The past two holiday seasons have seen a significant increase in the amount of remodeled classic video game consoles. Nintendo has taken the forefront up until now, but other companies have been working on their own Modern retro releases, taking advantage of gamers' nostalgia in order to revisit the tech specs and designs of some of the old classics.

The rising popularity of 'Classic' consoles

The past two years have heralded an unexpected boom for revamped retro video game consoles; when Nintendo first released their NES Classic in late 2016, the console completely sold out within weeks, with sales for the unit ultimately totaling around 2.3 million.

The SNES—released just a few months ago—was met with similar enthusiasm from fans, with lines stretching out the door just for the chance to purchase it. Nintendo, however, has expressed little to no interest in increasing supply to meet this major demand, leaving old-school fans in the lurch.

It was video game peripheral developer Hyperkin that picked up the slack, offering the more-widely available SupaRetroN HD.

Hyperkin has an extensive history in the retro console business, being well-known for the SmartBoy, a detachable mobile console that’s compatible with most Android phones and capable of playing actual GameBoy cartridges.

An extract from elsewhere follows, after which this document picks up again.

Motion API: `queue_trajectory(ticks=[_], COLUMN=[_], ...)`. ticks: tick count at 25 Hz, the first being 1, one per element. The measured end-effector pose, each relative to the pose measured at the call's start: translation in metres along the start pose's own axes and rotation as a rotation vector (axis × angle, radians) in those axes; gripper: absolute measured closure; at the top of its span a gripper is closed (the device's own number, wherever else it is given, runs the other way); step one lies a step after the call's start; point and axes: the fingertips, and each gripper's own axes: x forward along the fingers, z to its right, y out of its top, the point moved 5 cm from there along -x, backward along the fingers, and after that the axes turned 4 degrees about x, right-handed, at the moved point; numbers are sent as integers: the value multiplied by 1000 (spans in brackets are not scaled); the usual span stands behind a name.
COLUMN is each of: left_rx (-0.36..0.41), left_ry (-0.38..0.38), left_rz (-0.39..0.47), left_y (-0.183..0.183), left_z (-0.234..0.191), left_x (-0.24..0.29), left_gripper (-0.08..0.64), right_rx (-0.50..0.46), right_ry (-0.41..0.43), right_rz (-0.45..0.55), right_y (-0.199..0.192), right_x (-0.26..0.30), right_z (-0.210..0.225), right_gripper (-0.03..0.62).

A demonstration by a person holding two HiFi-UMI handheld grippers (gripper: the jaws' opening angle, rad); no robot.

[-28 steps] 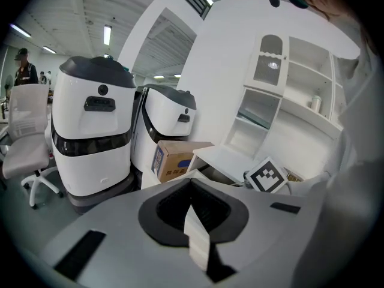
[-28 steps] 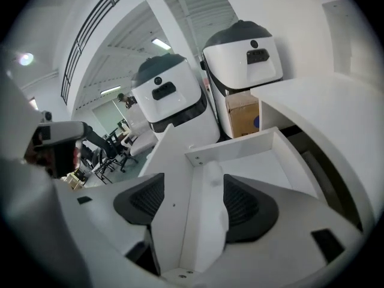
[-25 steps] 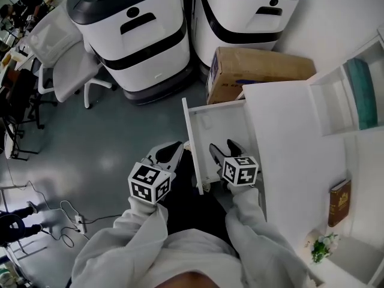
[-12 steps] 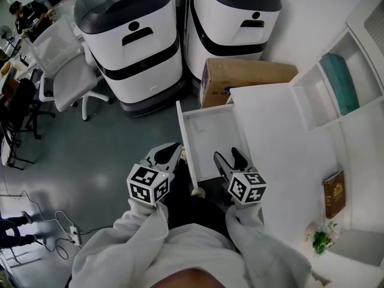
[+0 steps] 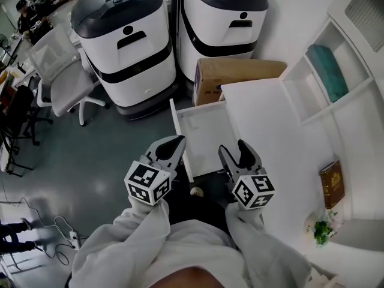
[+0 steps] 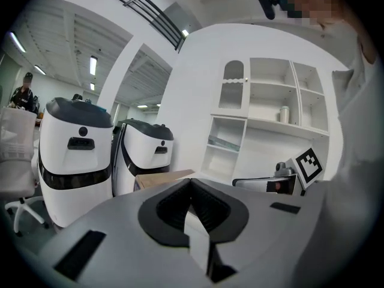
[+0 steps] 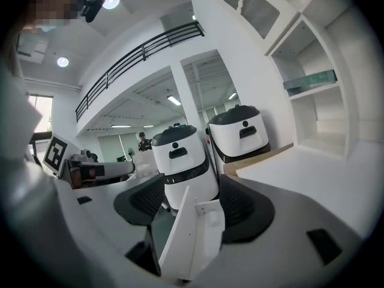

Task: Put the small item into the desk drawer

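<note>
The white desk drawer (image 5: 204, 138) stands pulled out from the desk (image 5: 264, 125). Its front panel (image 5: 181, 140) is on the left. In the right gripper view the drawer (image 7: 192, 233) shows between the jaws, with a small pale item (image 7: 211, 216) lying on its floor. My right gripper (image 5: 239, 153) is open and empty, at the drawer's near right corner by the desk edge. My left gripper (image 5: 166, 153) hangs just left of the front panel; its pads (image 6: 207, 212) meet at the tips, and I see nothing held.
Two big white-and-black machines (image 5: 123, 47) (image 5: 225, 23) stand beyond the drawer, with a cardboard box (image 5: 231, 77) beside the desk. A white office chair (image 5: 57, 71) is at left. Shelves (image 5: 327, 71), a book (image 5: 331, 183) and a small plant (image 5: 321, 231) are at right.
My right gripper has drawn back out of the drawer, toward me and to the right, still open. The left gripper has stayed beside the front panel. The head view has tilted.
</note>
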Motion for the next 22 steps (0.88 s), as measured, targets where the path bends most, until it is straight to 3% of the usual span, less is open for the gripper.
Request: queue_trajectory(ticks=[4, 7, 11, 14, 22], left_rx=[18, 27, 30, 31, 32], left_ry=[-2, -4, -1, 0, 5], left_rz=[38, 49, 51, 49, 39], left_y=[14, 17, 17, 17, 13], left_z=[7, 12, 15, 17, 20], left_x=[2, 2, 3, 4, 7], left_gripper=[545, 545, 545, 545, 545], right_rx=[-47, -62, -97, -101, -79], right_ry=[-3, -36, -65, -94, -111], right_rz=[40, 90, 103, 105, 91], right_y=[18, 30, 32, 31, 28], right_x=[-16, -27, -33, -38, -46], right_z=[1, 3, 6, 13, 23], right_gripper=[308, 410, 440, 514, 552])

The company announced further plans for a modern GameBoy experience at the Consumer Electronics Show (CES), where they added their tentatively-named Ultra Game Boy to their 2018 retro line-up.

The Ultra Game Boy

The Ultra Game Boy closely resembles Nintendo’s Game Boy Color at first glance, sharing similar general shapes, button layouts, and volume sliders, but there are a few notable differences.

Hyperkin’s prototype is cased in aluminum, making for a significantly sturdier look and feel to the device, and it's also reportedly much slimmer than the original. The finished product will also feature a backlit LCD display that can be toggled on or off depending on player preference and nostalgia levels.

The most interesting change is definitely the Ultra Game Boy’s audio system, which has been upgraded to include a pair of stereo speakers so that artists and musicians—known as chiptune musicians—can better experiment with interesting retro sounds.

The console will—unlike Nintendo’s modernized retro consoles—be devoid of built-in games, instead requiring owners to actually own the physical Game Boy cartridges of whatever games they want to play. Collectors will be thrilled, but not all fans might have thought to hold on to all of their old favorite Game Boy games, potentially making the price of enjoying the console a lot larger than Hyperkin’s tentative $100 price point.

The console is set to release in late summer this year, however, so interested parties have plenty of time to save up the cash to buy at least one or two classic games on eBay. In the meantime, perhaps Nintendo will release their own Classic Game Boy with built-in games, providing a fair solution for more digitally-oriented gamers.